--- Problem statement ---
Lines below starting with the line with "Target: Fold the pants" and going on through the line with "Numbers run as" must be output exactly; the rest of the records must be left out.
# # # #
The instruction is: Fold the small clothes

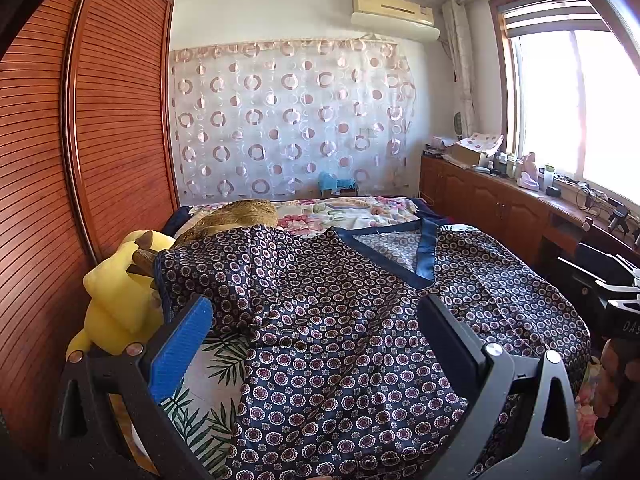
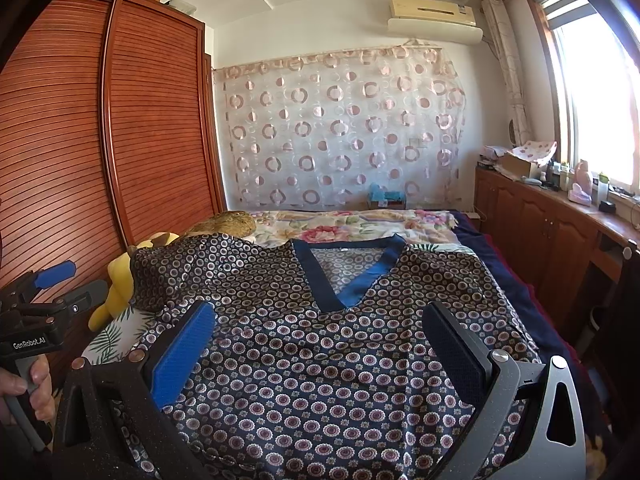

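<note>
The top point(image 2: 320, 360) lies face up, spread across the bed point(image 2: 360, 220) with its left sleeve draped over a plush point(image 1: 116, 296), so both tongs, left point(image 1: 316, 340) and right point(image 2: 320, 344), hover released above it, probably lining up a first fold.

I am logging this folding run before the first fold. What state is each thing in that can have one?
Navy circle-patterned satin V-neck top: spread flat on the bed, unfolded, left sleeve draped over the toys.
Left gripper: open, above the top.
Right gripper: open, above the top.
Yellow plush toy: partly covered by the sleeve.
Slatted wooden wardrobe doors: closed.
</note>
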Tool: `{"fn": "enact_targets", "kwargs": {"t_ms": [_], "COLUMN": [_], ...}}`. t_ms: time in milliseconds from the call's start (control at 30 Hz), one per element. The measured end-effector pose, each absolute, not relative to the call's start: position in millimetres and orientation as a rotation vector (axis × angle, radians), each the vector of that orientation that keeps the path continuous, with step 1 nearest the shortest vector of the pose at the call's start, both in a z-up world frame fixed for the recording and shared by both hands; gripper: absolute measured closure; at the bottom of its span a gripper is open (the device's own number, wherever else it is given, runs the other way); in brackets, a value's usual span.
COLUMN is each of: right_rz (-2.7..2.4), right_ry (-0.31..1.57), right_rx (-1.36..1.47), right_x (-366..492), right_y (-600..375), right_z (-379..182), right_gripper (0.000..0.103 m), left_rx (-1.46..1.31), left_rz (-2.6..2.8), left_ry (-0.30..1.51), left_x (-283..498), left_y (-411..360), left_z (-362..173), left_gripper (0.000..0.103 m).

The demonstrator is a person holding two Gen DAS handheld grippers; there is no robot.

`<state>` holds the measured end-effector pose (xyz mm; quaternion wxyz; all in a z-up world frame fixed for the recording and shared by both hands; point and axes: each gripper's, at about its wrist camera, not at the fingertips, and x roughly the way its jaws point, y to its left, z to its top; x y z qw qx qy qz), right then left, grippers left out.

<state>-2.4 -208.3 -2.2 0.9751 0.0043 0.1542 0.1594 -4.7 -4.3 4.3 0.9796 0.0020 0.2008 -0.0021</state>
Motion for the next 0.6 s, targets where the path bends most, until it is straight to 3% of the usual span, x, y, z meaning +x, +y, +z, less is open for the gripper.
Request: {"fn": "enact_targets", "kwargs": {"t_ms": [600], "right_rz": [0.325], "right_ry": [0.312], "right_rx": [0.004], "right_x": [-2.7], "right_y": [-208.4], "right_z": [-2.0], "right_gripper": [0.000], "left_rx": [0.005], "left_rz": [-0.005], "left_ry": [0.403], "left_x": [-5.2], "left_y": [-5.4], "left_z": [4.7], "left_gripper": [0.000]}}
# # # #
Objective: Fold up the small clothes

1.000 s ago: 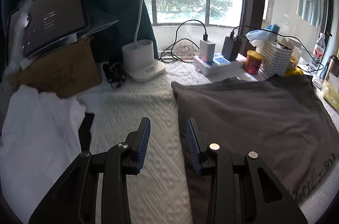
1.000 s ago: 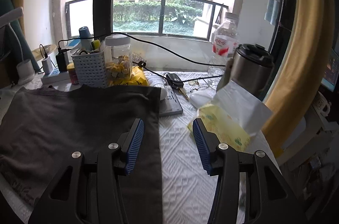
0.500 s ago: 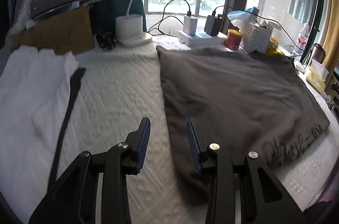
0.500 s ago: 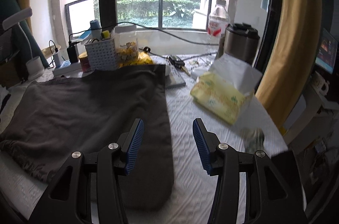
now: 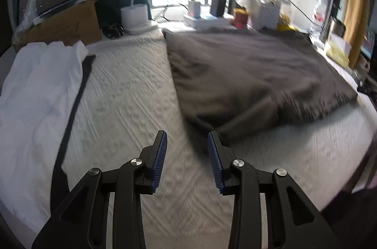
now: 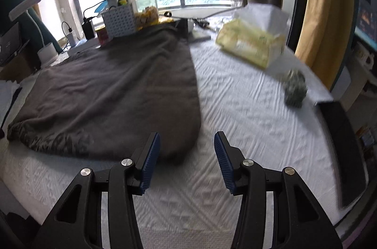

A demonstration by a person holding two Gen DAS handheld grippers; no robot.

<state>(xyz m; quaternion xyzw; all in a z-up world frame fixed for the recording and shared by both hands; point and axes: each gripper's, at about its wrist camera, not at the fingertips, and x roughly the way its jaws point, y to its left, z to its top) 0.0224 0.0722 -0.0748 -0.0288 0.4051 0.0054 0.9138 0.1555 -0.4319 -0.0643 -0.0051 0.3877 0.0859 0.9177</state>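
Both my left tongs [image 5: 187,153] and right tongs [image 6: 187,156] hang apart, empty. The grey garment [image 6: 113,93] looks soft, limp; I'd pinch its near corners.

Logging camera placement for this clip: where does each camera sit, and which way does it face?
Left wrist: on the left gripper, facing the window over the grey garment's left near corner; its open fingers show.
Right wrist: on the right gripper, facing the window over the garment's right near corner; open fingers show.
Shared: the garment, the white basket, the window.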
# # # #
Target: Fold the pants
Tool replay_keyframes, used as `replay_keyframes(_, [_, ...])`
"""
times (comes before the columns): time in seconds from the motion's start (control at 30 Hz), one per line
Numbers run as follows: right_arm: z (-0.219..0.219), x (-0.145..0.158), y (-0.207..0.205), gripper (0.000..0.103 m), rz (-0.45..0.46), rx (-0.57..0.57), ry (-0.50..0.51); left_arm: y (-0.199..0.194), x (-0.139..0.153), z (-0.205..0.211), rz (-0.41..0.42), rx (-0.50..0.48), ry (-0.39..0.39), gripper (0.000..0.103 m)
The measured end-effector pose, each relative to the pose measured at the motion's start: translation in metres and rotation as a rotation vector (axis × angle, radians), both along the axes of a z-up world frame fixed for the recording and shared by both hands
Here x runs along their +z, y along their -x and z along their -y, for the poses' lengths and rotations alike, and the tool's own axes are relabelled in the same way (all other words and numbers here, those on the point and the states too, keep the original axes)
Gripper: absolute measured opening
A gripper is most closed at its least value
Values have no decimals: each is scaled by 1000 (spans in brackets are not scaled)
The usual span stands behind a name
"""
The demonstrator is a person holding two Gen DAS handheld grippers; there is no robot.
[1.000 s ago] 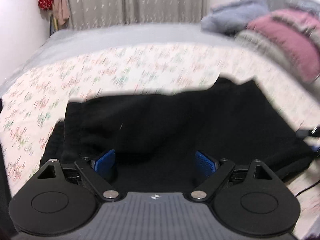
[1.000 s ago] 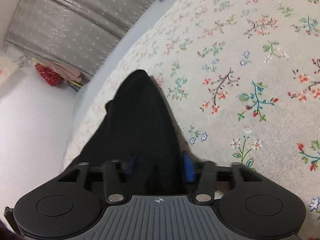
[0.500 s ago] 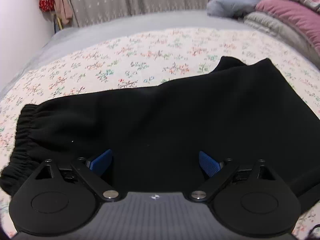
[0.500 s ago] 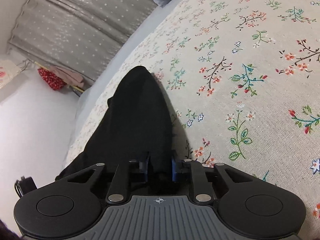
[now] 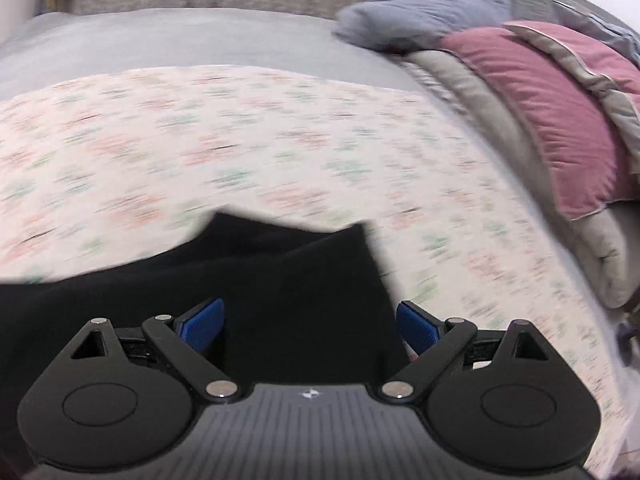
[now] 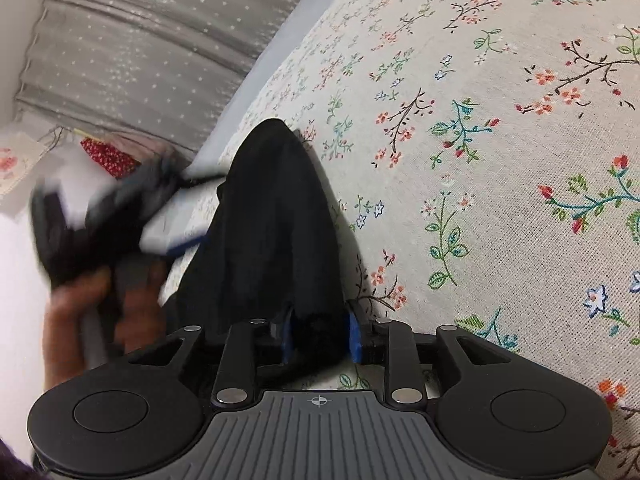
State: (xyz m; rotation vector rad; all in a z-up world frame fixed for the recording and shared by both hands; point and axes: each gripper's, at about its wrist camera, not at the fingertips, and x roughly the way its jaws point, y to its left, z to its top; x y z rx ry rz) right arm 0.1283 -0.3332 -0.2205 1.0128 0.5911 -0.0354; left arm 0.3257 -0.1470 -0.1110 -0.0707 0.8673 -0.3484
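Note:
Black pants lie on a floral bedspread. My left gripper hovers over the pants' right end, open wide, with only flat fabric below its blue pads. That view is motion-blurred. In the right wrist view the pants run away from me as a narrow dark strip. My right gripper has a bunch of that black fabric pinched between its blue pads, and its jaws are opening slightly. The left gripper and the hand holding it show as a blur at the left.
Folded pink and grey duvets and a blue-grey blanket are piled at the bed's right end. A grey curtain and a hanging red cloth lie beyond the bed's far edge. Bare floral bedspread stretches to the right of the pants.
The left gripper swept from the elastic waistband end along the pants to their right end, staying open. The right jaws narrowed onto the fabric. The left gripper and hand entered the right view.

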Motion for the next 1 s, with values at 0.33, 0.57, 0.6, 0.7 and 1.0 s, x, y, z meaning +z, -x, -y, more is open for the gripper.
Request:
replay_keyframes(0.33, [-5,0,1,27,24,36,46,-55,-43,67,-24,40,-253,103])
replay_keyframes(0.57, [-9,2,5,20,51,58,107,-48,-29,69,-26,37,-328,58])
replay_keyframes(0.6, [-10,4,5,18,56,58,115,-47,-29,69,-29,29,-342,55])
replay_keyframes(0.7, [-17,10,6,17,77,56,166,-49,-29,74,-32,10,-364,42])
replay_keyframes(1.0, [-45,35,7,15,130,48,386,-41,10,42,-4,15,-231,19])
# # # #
--- Expected output ---
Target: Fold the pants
Tool replay_keyframes, used as `replay_keyframes(_, [_, ...])`
"""
times (comes before the columns): time in seconds from the motion's start (control at 30 Hz), one per line
Numbers run as follows: right_arm: z (-0.219..0.219), x (-0.145..0.158), y (-0.207..0.205), gripper (0.000..0.103 m), rz (-0.45..0.46), rx (-0.57..0.57), ry (-0.50..0.51); left_arm: y (-0.199..0.194), x (-0.139..0.153), z (-0.205..0.211), rz (-0.41..0.42), rx (-0.50..0.48), ry (-0.39..0.39), gripper (0.000..0.103 m)

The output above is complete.